--- Information supplied ---

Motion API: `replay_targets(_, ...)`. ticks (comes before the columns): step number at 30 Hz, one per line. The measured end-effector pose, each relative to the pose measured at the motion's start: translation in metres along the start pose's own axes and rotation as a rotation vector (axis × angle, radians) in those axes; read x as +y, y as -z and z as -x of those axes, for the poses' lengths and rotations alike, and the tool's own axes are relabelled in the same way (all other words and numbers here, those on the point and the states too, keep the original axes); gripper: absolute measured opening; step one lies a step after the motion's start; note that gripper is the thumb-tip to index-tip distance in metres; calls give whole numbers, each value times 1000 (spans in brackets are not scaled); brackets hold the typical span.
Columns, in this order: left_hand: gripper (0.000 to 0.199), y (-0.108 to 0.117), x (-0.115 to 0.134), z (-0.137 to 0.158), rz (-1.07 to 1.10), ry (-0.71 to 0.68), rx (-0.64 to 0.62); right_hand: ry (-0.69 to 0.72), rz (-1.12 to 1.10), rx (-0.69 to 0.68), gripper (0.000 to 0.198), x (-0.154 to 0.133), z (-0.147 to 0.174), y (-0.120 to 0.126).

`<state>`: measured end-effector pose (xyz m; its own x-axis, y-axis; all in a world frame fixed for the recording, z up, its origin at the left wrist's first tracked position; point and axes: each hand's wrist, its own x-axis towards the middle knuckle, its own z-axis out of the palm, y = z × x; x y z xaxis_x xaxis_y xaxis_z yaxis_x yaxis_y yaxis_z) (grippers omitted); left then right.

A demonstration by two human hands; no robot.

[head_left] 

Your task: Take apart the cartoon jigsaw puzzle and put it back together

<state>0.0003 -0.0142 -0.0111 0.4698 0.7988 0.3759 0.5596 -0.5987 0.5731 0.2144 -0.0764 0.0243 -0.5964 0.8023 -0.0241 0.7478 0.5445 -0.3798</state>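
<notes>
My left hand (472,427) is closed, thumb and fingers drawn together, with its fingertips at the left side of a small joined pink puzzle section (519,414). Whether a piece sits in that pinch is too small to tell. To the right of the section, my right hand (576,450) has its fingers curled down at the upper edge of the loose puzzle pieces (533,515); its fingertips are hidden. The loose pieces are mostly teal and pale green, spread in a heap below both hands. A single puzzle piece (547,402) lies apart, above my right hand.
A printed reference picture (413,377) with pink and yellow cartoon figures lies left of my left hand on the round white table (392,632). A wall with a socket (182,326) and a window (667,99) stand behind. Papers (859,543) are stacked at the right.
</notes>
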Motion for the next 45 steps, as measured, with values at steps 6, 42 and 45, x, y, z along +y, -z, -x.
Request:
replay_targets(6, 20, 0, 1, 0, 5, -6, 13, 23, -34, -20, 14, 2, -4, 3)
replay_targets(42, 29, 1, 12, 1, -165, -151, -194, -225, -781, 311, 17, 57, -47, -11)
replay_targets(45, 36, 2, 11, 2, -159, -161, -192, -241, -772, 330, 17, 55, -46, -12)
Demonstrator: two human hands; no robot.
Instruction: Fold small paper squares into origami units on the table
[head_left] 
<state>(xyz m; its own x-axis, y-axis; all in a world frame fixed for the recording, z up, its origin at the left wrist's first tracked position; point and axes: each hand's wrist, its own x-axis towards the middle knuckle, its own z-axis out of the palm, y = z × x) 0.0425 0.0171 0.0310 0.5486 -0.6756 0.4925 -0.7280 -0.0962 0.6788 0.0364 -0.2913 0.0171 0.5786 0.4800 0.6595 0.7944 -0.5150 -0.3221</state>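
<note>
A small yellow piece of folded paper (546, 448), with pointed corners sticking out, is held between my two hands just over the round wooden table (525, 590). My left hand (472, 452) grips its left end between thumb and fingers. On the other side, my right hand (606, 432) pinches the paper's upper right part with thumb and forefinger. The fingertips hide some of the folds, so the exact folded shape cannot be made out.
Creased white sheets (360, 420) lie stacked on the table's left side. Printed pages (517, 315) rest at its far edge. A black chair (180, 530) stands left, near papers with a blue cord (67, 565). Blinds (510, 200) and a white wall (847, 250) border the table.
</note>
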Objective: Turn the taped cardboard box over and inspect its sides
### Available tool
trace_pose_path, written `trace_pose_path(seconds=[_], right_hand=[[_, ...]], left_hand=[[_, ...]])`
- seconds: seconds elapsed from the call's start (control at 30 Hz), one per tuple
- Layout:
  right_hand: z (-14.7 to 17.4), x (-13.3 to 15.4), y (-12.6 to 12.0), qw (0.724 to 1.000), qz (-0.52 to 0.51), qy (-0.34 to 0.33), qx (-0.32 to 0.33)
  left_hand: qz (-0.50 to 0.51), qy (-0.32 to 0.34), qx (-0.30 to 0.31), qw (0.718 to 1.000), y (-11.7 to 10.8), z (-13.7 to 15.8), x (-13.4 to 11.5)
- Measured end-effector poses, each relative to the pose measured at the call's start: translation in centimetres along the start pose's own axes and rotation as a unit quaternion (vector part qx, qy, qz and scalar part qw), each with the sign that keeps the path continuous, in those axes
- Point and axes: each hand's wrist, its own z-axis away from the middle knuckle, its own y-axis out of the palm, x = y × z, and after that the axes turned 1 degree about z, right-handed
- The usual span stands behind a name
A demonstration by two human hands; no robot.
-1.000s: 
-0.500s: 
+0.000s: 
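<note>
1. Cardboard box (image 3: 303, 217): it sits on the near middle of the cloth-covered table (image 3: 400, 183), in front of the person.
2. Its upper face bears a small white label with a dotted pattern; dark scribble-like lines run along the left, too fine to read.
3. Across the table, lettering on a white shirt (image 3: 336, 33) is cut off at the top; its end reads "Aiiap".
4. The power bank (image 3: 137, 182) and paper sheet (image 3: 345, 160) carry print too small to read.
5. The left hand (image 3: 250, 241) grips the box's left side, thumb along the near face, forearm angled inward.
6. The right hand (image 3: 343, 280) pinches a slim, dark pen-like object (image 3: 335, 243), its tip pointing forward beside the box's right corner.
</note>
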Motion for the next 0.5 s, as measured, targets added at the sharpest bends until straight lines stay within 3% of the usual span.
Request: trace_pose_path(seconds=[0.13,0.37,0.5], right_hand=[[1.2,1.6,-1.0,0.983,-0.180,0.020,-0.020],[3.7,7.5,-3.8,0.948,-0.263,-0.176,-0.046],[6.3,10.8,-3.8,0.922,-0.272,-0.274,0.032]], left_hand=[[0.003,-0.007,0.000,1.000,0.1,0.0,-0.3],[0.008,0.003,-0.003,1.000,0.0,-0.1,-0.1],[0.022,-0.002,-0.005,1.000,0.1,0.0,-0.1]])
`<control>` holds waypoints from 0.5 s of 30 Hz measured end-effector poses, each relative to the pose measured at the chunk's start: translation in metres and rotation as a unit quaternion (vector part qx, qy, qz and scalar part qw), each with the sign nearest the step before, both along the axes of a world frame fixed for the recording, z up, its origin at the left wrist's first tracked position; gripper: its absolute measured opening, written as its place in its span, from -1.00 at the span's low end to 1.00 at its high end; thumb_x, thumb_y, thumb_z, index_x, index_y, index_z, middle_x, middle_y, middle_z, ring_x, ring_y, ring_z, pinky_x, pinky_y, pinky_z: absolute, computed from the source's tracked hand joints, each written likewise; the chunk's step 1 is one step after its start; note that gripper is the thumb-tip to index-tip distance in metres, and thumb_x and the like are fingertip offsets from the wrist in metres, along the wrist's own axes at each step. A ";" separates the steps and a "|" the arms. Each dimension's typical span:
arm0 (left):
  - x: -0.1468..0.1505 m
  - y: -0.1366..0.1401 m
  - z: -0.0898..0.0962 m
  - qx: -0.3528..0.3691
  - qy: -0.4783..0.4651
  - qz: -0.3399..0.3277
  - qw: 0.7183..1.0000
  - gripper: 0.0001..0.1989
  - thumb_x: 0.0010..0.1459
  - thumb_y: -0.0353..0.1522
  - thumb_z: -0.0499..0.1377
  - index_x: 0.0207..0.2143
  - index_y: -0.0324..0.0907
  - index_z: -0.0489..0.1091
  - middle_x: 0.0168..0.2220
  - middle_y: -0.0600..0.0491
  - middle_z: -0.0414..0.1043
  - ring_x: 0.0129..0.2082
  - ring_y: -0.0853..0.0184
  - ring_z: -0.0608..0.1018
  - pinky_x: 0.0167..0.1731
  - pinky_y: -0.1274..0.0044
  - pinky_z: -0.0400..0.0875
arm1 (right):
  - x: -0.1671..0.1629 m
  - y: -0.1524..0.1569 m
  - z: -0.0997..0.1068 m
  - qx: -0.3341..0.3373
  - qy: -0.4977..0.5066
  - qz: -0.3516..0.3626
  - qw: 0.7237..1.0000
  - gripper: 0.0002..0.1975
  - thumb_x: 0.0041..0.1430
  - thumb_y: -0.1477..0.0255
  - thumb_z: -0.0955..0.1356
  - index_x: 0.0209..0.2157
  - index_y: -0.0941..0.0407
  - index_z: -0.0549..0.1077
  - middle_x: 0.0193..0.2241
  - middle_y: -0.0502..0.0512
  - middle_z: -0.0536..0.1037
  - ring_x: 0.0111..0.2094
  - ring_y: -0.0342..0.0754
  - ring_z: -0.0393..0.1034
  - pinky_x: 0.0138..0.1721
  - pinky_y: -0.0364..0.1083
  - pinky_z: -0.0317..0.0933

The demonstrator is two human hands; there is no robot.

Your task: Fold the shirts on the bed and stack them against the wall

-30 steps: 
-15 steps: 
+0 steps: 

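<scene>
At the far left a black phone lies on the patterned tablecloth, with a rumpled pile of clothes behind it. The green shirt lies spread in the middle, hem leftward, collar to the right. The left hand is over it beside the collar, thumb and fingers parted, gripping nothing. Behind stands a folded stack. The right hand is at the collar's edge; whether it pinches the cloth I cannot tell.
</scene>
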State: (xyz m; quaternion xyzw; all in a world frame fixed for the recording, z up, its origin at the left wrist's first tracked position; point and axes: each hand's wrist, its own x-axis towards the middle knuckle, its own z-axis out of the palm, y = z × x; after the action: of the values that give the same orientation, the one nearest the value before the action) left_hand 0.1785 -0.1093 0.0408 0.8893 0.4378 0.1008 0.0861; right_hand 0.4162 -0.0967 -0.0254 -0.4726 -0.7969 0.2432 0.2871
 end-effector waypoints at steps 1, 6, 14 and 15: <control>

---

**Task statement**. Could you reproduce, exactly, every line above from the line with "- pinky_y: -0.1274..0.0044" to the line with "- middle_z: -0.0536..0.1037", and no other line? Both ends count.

**Solved exercise**.
  - pinky_y: -0.1274..0.0044
  - pinky_z: -0.0400..0.0875
arm1 (right):
  - x: -0.1671..0.1629 m
  - y: -0.1524..0.1569 m
  - z: -0.0997..0.1068 m
  - qx: -0.3341..0.3373
  - qy: -0.4977..0.5066
  - qz: -0.3516..0.3626
  - qw: 0.7237..1.0000
  - gripper: 0.0002..0.1975
  - thumb_x: 0.0041..0.1430
  - thumb_y: -0.1477..0.0255
  - thumb_z: -0.0955..0.1356
  - index_x: 0.0209..0.2157
  - index_y: -0.0941..0.0407
  - index_z: -0.0549..0.1077
  - middle_x: 0.0193..0.2241
  - middle_y: -0.0502..0.0512
  - middle_z: -0.0536..0.1037

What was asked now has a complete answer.